Introduce a gnat/testing/ package with three components that together make full-pipeline, replay, and agent governance tests practical without network access or live credentials.

All three components live in gnat/testing/simulation.py and are exported from gnat/testing/__init__.py.

Component 1 — SimulationConnector

A ConnectorMixin-compatible connector backed entirely by an in-memory list of STIX fixture objects. No HTTP calls are made.

from gnat.testing import SimulationConnector
from gnat.orm.indicator import Indicator

connector = SimulationConnector(trust_level="semi_trusted")

# Preload fixtures
ioc = Indicator(name="evil.example.com", pattern="[domain-name:value = 'evil.example.com']")
connector.add_fixture(ioc.to_dict())

# Standard ConnectorMixin interface works as expected
objects = connector.list_objects()         # returns [ioc.to_dict()]
obj = connector.get_object(ioc.id)        # returns ioc.to_dict()
connector.upsert_object({"type": "indicator", ...})  # appended to fixture list
connector.delete_object(ioc.id)           # removes from fixture list

# Iterate all fixtures (useful for pipeline testing)
for stix_obj in connector.iter_fixtures():
    print(stix_obj["type"], stix_obj["id"])

Error-Path Testing

# Simulate connector failures for error-path tests
connector = SimulationConnector(raise_on_request=True)
# All list_objects() / get_object() calls raise GNATClientError

Budget Integration

SimulationConnector deducts from the active QueryBudget on every call, just as a real connector would. This lets tests verify that a pipeline’s budget arithmetic is correct without making real HTTP calls:

ctx = ExecutionContext.create(
    initiated_by="test",
    domain="ingestion",
    workspace_id="test-ws",
    max_budget_units=5,
)
connector = SimulationConnector()
connector._context = ctx

# Budget is charged on each call
connector.list_objects()   # consumes COST_UNIT (1)
connector.list_objects()   # consumes 1 more
# After 5 calls, BudgetExceeded is raised

Full ConnectorMixin Interface

Method Behaviour
authenticate() No-op; always succeeds
health_check() Returns {"status": "ok"}
list_objects() Returns copy of the fixture list
get_object(stix_id) Finds by id field; raises KeyError if not found
upsert_object(obj) Appends if new id; replaces if existing id
delete_object(stix_id) Removes by id; no-op if not found
to_stix(obj) Identity transform (returns obj)
from_stix(stix_obj) Identity transform (returns stix_obj)
add_fixture(obj) Test helper: pre-loads a STIX object
iter_fixtures() Test helper: yields all current fixture objects

Component 2 — ReplayRunner

A test helper that verifies pipeline idempotency using the execution_log.
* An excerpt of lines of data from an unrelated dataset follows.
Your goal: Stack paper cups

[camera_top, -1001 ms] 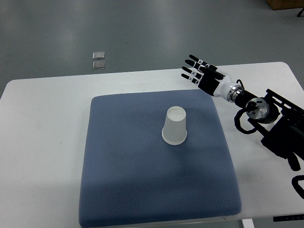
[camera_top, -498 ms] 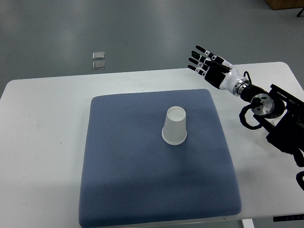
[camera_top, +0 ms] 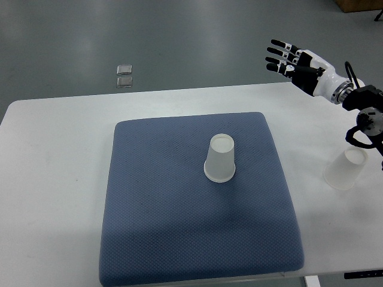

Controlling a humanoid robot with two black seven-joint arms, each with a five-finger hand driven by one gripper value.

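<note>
Two paper cups stand upside down and well apart: one [camera_top: 220, 158] on the blue mat [camera_top: 149, 227], the other [camera_top: 346, 169] on the white surface [camera_top: 54, 179] near its right edge. The right hand [camera_top: 293, 58] hovers empty, fingers spread. A careless reach could knock the light edge cup off or crush it.

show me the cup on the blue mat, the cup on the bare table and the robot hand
upside-down white paper cup on blue mat [camera_top: 219, 159], top view, side wall
second translucent white cup on table [camera_top: 347, 169], top view, side wall
right hand [camera_top: 297, 63], top view, palm
</note>
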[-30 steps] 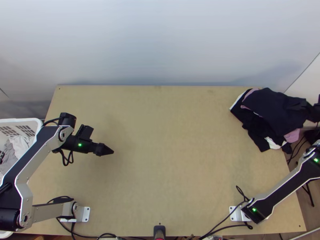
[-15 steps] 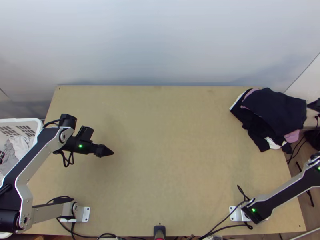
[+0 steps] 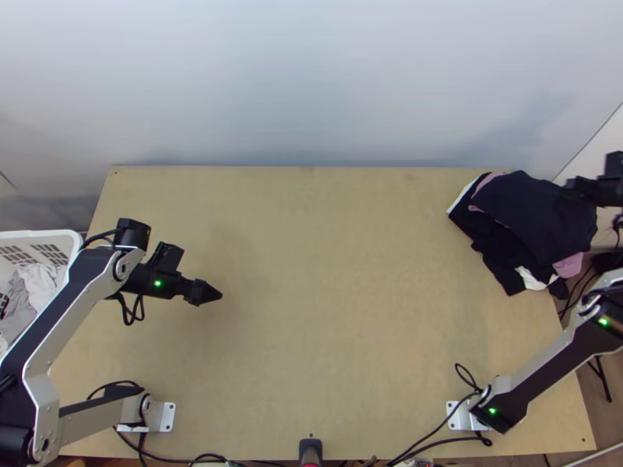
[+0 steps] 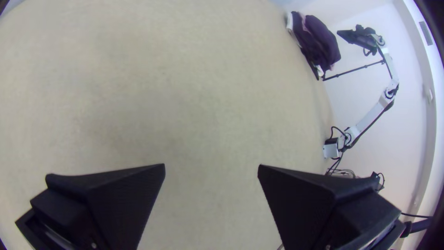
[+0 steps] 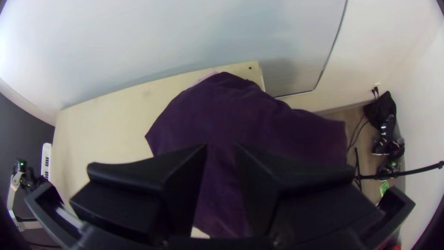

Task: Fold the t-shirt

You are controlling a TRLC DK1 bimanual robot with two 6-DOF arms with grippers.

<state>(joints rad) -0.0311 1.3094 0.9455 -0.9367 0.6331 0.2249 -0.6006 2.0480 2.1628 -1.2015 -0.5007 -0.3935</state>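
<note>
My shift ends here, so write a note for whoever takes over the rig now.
Left gripper: open, over the left half of the light wooden table.
Right gripper: open, at the pile of dark, pink and white cloths in the far right corner.
Done: the top dark cloth lies fairly flat; whether it is the folded t-shirt, I can't tell.
Left: probably checking that fold, then clearing the right arm.

A wide path crosses the light wooden table (image 3: 335, 311) between the silver-and-black left arm (image 3: 58, 311) and the dark, white and mauve cloth heap (image 3: 537, 218) blocking the far right corner.
</note>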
from gnat.testing import ReplayRunner

def my_pipeline(ctx: ExecutionContext) -> list[dict]:
    connector = SimulationConnector()
    connector.add_fixture(indicator_dict)
    return connector.list_objects()

runner = ReplayRunner(pipeline_fn=my_pipeline)

# First run: executes pipeline and records execution_log entries
first_run_ids = runner.run_first(workspace_id="test-ws")
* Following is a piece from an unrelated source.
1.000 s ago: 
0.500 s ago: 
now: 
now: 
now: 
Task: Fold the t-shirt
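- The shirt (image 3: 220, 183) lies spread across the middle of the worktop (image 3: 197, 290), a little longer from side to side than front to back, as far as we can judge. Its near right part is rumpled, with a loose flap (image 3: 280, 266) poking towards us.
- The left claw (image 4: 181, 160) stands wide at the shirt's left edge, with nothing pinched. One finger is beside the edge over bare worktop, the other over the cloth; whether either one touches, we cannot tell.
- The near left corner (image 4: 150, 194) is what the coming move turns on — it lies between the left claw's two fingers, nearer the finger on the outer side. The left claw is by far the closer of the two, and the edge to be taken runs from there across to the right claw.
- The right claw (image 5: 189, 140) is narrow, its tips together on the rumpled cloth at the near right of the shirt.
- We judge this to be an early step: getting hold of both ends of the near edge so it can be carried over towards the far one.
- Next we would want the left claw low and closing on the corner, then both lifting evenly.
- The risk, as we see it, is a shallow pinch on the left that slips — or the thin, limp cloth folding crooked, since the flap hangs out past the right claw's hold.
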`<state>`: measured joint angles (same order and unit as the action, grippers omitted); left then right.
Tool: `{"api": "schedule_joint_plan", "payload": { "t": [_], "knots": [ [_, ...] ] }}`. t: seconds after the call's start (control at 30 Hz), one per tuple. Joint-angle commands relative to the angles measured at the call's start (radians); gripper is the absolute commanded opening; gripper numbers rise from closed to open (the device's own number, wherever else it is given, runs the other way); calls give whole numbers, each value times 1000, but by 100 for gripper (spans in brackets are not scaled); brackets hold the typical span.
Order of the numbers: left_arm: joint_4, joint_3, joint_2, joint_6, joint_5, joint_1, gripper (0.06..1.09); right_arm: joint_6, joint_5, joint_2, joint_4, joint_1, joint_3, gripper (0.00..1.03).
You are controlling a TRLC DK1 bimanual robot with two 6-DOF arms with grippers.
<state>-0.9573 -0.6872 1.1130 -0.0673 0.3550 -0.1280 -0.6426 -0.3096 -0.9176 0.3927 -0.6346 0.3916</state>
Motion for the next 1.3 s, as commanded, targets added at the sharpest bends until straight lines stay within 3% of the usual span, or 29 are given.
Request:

# Replay: re-executes each log entry with is_replay=True,
# asserts all expected STIX IDs appear in output
runner.replay(
    execution_log=runner.last_execution_log,
    expected_stix_ids=first_run_ids,
)
# Raises AssertionError if any expected ID is missing from the replay output

ReplayRunner Internals

class ReplayRunner:
    def __init__(self, pipeline_fn: Callable[[ExecutionContext], list[dict]]):
        self._pipeline_fn = pipeline_fn
        self.last_execution_log: list[dict] = []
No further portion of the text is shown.